Li Ting, Yu Yang, Marron J S, Zhu Hongtu
School of Statistics and Management, Shanghai University of Finance and Economics.
Department of Statistics and Operations Research, University of North Carolina at Chapel Hill.
Ann Appl Stat. 2024 Mar;18(1):704-728. doi: 10.1214/23-aoas1808. Epub 2024 Jan 31.
This paper is motivated by the joint analysis of genetic, imaging, and clinical (GIC) data collected in the Alzheimer's Disease Neuroimaging Initiative (ADNI) study. We propose a partially functional linear regression (PFLR) framework to map high-dimensional GIC-related pathways for Alzheimer's disease (AD). We develop a joint model selection and estimation procedure by embedding imaging data in the reproducing kernel Hilbert space and imposing the penalty for the coefficients of genetic variables. We apply the proposed method to the ADNI dataset to identify important features from tens of thousands of genetic polymorphisms (reduced from millions using a preprocessing step) and study the effects of a certain set of informative genetic variants and the baseline hippocampus surface on 13 future cognitive scores. We also explore the shared and distinct heritability patterns of these cognitive scores. Analysis results suggest that both the hippocampal and genetic data have heterogeneous effects on different scores, with the trend that the value of both hippocampi are negatively associated with the severity of cognition deficits. Polygenic effects are observed for all the thirteen cognitive scores. The well-known APOE4 genotype only explains a small part of the cognitive function. Shared genetic etiology exists; however, greater genetic heterogeneity exists within disease classifications after accounting for the baseline diagnosis status. These analyses are useful in further investigation of functional mechanisms for AD progression.

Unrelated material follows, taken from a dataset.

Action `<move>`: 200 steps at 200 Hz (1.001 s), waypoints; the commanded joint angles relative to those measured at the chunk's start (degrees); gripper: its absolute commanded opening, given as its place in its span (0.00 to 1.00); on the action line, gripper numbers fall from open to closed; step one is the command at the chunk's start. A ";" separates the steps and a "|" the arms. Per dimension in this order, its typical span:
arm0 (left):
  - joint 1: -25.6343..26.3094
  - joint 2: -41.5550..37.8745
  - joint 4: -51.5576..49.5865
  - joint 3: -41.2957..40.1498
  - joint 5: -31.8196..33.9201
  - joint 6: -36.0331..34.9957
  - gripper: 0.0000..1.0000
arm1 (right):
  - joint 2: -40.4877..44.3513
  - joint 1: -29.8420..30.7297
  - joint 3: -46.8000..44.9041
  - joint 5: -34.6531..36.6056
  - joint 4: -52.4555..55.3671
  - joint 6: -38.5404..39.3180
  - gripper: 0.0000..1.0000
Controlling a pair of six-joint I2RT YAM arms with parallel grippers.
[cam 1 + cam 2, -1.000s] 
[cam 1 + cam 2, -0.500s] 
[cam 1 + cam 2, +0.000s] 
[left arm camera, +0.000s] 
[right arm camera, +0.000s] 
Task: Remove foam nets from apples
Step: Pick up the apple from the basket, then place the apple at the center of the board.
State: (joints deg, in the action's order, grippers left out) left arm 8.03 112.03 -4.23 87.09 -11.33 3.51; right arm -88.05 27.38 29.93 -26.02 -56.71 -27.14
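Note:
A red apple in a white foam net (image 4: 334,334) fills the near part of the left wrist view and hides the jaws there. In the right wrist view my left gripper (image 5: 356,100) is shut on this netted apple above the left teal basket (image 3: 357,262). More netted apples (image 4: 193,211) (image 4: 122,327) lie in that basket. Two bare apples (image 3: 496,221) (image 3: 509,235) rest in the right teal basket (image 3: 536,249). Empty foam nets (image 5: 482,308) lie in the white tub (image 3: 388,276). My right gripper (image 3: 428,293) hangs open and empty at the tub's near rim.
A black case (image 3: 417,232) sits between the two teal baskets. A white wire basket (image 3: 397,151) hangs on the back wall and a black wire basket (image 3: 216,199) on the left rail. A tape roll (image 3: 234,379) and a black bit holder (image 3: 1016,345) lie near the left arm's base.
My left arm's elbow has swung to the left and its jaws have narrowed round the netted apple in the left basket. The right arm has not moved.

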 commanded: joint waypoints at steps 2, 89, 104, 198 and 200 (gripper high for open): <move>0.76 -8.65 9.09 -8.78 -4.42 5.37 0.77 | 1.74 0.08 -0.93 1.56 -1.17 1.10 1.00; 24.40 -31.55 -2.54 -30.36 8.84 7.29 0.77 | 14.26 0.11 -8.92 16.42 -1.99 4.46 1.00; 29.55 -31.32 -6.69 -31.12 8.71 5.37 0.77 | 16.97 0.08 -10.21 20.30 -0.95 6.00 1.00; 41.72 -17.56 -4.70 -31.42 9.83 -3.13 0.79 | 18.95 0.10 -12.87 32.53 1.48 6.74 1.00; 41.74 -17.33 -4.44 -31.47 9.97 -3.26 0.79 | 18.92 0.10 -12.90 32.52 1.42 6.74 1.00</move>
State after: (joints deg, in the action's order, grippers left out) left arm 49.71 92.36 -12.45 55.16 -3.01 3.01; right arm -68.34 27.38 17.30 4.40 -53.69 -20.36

本文的动机源于对阿尔茨海默病神经影像倡议(ADNI)研究中收集的基因、影像和临床(GIC)数据的联合分析。我们提出了一个部分功能线性回归(PFLR)框架,用于绘制与阿尔茨海默病(AD)相关的高维GIC通路。我们通过将影像数据嵌入再生核希尔伯特空间并对基因变量的系数施加惩罚,开发了一种联合模型选择和估计程序。我们将所提出的方法应用于ADNI数据集,以从数以万计的基因多态性中识别重要特征(使用预处理步骤从数百万个中减少),并研究一组特定的信息性基因变异和基线海马体表型对13个未来认知评分的影响。我们还探索了这些认知评分的共享和独特遗传模式。分析结果表明,海马体和基因数据对不同评分都有不同的影响,趋势是双侧海马体的值与认知缺陷的严重程度呈负相关。在所有13个认知评分中都观察到了多基因效应。著名的APOE4基因型仅解释了认知功能的一小部分。存在共享的遗传病因;然而,在考虑基线诊断状态后,疾病分类中存在更大的遗传异质性。这些分析有助于进一步研究AD进展的功能机制。